За несколько дней до смерти у Родольфо хватило сил вытянуть руки и коснуться пальцев сына. Хайме сел у постели больного, и его затошнило от дурного запаха, от грязной пижамы в зеленую полоску. Сморщенная шея, седоватая бородка и покрытые одеялом плечи дрожали от страстного желания. Этот живой труп хотел с ним поговорить, силился притянуть голову юноши к своему рту. Но напрасно шевелился язык в этой беззубой серой яме. Почему же опустил глаза юноша, застигнутый врасплох явлением смерти? Почему ум его, уклоняясь, устремлялся к тем вычитанным в книгах идеям, что облегчали боль, которую он не хотел испытать? Почему он оправдывал себя, свое безразличие к смерти отца страницами книги, где нашел утверждение, что страдать и причинять страдания другим - свойство сильных духом? Он пытался вспомнить слова Евангелия о семье, которая будет разделена, и они смешивались в его уме с цитатами из Ницше. Но разделяло их и нечто большее, чем идеи, чем разница в возрасте или отчуждение. Хайме, сидящий у одра своего отца, был воплощением молодости и жизни. Родольфо, чьи серые руки лежали поверх простыни, казалось, победоносно утверждал смерть. Один ничего не желал знать о другом. Каждый хотел бы видеть в другом свое отражение, но не отрицание. Сблизить их могла бы лишь тождественность положения. Но в это утро сближение было невозможно. Поэтому Хайме не захотел слушать слова, прорвавшиеся наконец из гортани больного, подобно пузырькам остывающего кипятка. Приникнув головой к груди отца, сын затаил дыхание. «Мы живем недолго,- говорил невнятный голос.- А умираем долго, очень долго». В дверь тихо постучался врач. Хайме, обрадованный его приходу, поднялся. Но, повинуясь внезапному порыву, еще обернулся к отцу и пожал его руку.
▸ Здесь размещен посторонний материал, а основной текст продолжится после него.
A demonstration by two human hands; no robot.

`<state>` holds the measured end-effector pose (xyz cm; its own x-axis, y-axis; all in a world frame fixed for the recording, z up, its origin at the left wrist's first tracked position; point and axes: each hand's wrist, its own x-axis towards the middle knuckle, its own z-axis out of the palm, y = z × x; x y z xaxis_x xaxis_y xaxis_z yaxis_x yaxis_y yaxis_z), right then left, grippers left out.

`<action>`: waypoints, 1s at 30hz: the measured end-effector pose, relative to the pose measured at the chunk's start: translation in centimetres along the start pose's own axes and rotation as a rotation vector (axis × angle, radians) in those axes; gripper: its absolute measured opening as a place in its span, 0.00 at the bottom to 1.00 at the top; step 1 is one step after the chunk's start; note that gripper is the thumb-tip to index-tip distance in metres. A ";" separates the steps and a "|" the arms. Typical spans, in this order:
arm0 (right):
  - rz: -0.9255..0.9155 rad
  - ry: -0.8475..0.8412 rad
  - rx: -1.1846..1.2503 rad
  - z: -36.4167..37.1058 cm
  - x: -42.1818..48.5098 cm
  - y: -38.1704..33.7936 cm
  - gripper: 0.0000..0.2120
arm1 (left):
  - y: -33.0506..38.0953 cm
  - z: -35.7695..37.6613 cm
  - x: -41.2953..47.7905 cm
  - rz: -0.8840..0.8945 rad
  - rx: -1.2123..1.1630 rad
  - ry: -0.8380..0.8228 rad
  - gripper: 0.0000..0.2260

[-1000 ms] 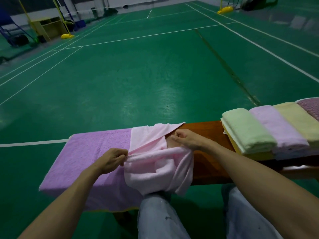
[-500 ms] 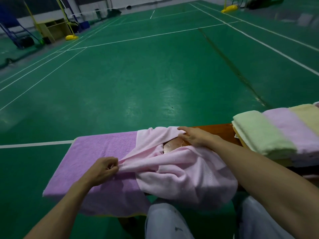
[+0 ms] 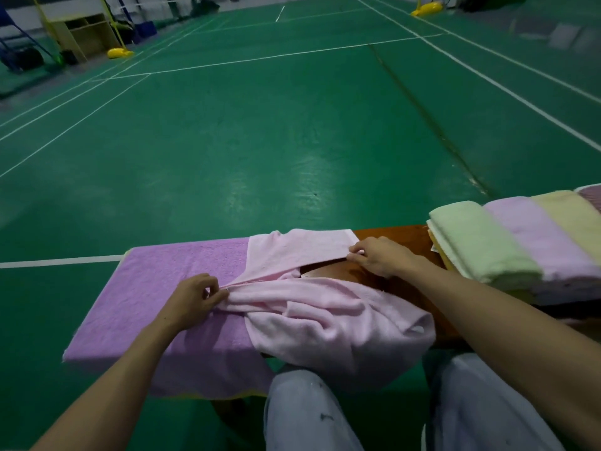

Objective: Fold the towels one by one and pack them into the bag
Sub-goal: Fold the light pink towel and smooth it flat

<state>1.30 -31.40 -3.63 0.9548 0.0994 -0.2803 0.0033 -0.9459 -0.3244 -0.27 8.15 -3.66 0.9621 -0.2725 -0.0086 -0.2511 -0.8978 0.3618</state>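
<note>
**Pink towel drawn out between two hands on courtside bench**

A pink towel (image 3: 341,320) is seen half-spread and half-bunched across a wooden bench (image 3: 396,237), its slack bulk sagging over the near edge onto the person's knees (image 3: 302,408). A gathered edge is pinched by the left hand (image 3: 192,299) at the towel's left end, fingers curled tight on the cloth. A flat far corner is pinched by the right hand (image 3: 380,257), thumb and fingertips closed on the hem.

The line between the two grips runs left to right along the bench, tilted a little — the left grip lies nearer the body, the right one farther off. The loose cloth hangs on the near side of that line, between the arms. It is judged that the towel must be pulled taut along this axis before any fold can be laid.

The towel's left part overlaps a purple towel (image 3: 162,288) spread flat on the bench. A row of folded towels (image 3: 507,242) is stacked at the right, well apart from both hands — no bag is in view. Green court floor (image 3: 260,141) lies beyond.
</note>
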 end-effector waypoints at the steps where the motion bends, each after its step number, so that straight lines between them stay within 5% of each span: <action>1: 0.017 0.004 -0.024 -0.3 -0.4 0.2 0.21 | 0.3 0.1 0.2 -0.005 -0.006 -0.004 0.12; 6: 0.115 -0.066 -0.087 -1.7 -2.6 0.4 0.32 | 1.5 0.5 0.9 -0.020 -0.036 -0.007 0.09; 11: 0.119 -0.208 -0.201 -1.4 -5.1 0.7 0.58 | 1.8 1.0 1.5 -0.062 -0.055 0.033 0.06; 14: 0.087 -0.196 -0.250 -0.4 -5.7 1.0 0.60 | 1.8 1.1 1.6 -0.078 -0.069 0.062 0.06; 30: 0.050 -0.021 0.045 -3.4 -2.3 3.7 0.12 | 1.2 0.7 2.4 -0.138 -0.075 -0.005 0.08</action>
<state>0.13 -36.22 -1.09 0.9469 0.0591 -0.3160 -0.0584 -0.9350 -0.3499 1.68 6.23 -3.88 0.9864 -0.1501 -0.0671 -0.1078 -0.8986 0.4252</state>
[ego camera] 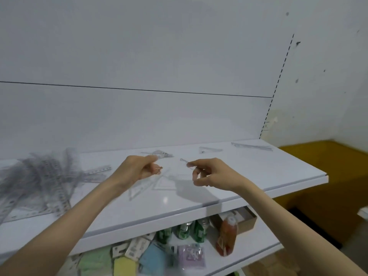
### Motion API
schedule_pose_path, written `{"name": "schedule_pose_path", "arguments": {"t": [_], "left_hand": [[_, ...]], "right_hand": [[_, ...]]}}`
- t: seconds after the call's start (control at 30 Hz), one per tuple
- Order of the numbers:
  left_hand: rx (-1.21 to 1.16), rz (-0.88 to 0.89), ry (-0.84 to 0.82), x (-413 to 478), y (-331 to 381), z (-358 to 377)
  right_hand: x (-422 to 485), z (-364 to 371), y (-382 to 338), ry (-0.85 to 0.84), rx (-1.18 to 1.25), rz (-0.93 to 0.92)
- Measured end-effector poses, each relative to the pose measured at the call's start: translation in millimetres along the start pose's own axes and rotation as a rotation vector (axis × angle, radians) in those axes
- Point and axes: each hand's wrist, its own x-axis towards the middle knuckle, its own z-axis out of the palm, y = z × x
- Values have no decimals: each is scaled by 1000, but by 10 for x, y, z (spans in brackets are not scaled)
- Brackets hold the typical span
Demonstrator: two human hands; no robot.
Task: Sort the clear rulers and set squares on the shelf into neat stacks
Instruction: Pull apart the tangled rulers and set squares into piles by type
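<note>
A jumbled heap of clear rulers [39,182] lies on the left of the white shelf [249,176]. Clear set squares [159,184] lie on the shelf under my hands. My left hand [137,168] hovers above them with curled fingers, and a clear piece seems to sit at its fingertips, blurred. My right hand [207,173] pinches a small clear ruler piece [186,162] between thumb and forefinger. A set square [159,154] lies just behind my left hand, another set square [209,150] farther right, and a stack of clear rulers [253,146] at the far right.
White back panel rises behind the shelf. A lower shelf [258,244] holds green cans [191,231], an orange bottle [227,236], a cardboard box [247,218] and coloured packets [123,259]. A yellow-brown cabinet [328,176] stands to the right.
</note>
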Motion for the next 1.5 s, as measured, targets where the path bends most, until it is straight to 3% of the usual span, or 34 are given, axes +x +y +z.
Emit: {"name": "schedule_pose_path", "arguments": {"t": [0.07, 0.3, 0.4, 0.6, 0.77, 1.03, 1.27, 1.37, 1.43, 1.5], "left_hand": [[130, 27, 53, 47, -7, 154], [84, -23, 75, 312, 0, 535], [169, -59, 61, 521, 15, 623], [393, -87, -22, 1002, -6, 738], [443, -130, -69, 1230, -109, 801], [434, -12, 4, 1378, -181, 833], [520, 17, 40, 1460, -219, 930], [537, 22, 19, 1457, -246, 990], [546, 20, 16, 1450, -259, 1033], [546, 24, 24, 1432, -259, 1083]], "right_hand": [[4, -129, 186, -26, -6, 1], [160, -522, 766, 30, -17, 21], [350, -673, 1007, 49, -9, 39], [876, -882, 1499, 181, -233, 58], [1366, -1064, 1773, 261, -261, 112], [1943, -1068, 1924, 175, -314, 60], [1914, -1109, 1975, 123, -345, 47], [1830, -1111, 1942, 140, -438, -49], [1693, -1068, 1780, 183, -354, -120], [1488, -962, 1538, 163, -108, -132]]}}
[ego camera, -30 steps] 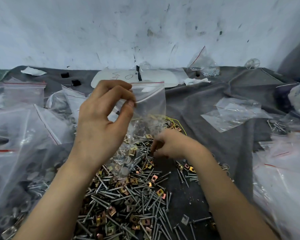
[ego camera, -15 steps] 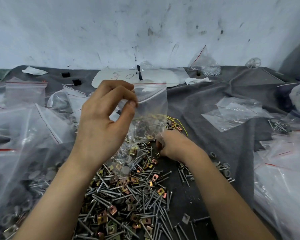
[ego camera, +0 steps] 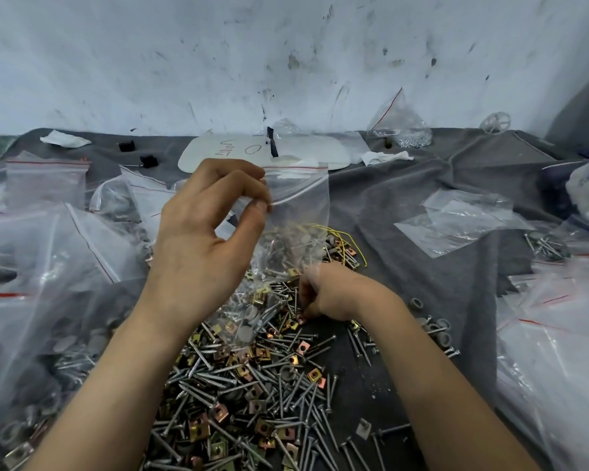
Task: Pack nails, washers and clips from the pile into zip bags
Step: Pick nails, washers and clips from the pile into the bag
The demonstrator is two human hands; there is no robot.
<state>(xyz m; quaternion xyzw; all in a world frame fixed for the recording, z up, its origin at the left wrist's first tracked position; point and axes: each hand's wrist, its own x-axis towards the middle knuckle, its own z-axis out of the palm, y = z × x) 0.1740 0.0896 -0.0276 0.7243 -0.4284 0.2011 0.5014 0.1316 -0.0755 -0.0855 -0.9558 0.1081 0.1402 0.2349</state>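
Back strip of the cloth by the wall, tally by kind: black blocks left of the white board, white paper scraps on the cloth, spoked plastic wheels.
Black blocks: 2
White paper scraps: 2
Spoked plastic wheels: 1
Total: 5

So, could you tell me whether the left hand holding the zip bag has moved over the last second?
No, not noticeably. The left hand still pinches the zip bag at the same spot, just in front of the white board, as before.
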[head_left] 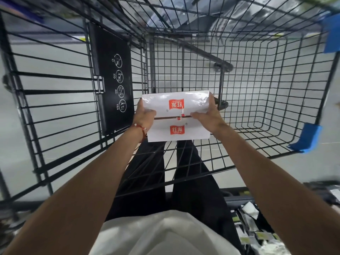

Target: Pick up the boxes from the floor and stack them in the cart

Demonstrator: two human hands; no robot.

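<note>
Pale grey floor (55, 61) shows through every gap as we look straight down into a black wire shopping cart (55, 76). At the left sits the folded child-seat panel (114, 80) with its row of white safety icons. Nothing lies behind it, and I can see no box anywhere in the mesh basket. Moving in, the left hand (145, 115), a red cord bracelet (141, 127) on its wrist, has fingers curled over the near-left edge of a white box (161, 129). The box has two red logos and a dark seam across its middle, and whether it's one carton or two pressed together I can't tell. It's held over the basket near the child-seat end, between both hands and not yet set down. The right hand (207, 116) grips the opposite side, thumb on top and fingers wrapped round the far corner. Further right, the basket mesh runs out to blue padding (309, 138) on the rim. Down at the lower right, blurred packages (257, 227) lie on the floor. They may be more stock, but that's too smeared to call. My read is that we're early, likely on the first box. It needs lowering and releasing, then it's back to the floor for the rest.
</note>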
В четыре часа утра его разбудила Асунсьон. Озябшие петухи вторили плачу тетки. Утро было голубое, оно окрасило металлическими тонами окоченевшее лицо Родольфо. Синие руки сжимали распятие. Только простыни были ослепительно белы - металлические отсветы сосредоточились на трупе. Хайме стоял на пороге и Думал, что отец умер в этой комнатке юности, на постели его, семнадцатилетнего. Он силился подавить рыдание, рвавшееся из ноздрей и рта. Теперь у его отца - у этих синих рук, этой ослепительно белой простыни - уже не было имени.
Дядя Балькарсель стоял, засунув руку за борт жилета. Он надел личину величавой суровости. Асунсьон, преклонив колени, плакала. Сидевший у изголовья падре Обрегон поднялся и очень тихо сказал:
– Мы всегда являемся слишком поздно.- И, проходя мимо Хайме, серьезно оглядел его.- Зайди ко мне послезавтра, сын мой.
– Rйquiem aeternam dona eis, Domine… [9] - бормотала рыдая Асунсьон - темная, плоская, коленопреклоненная фигура.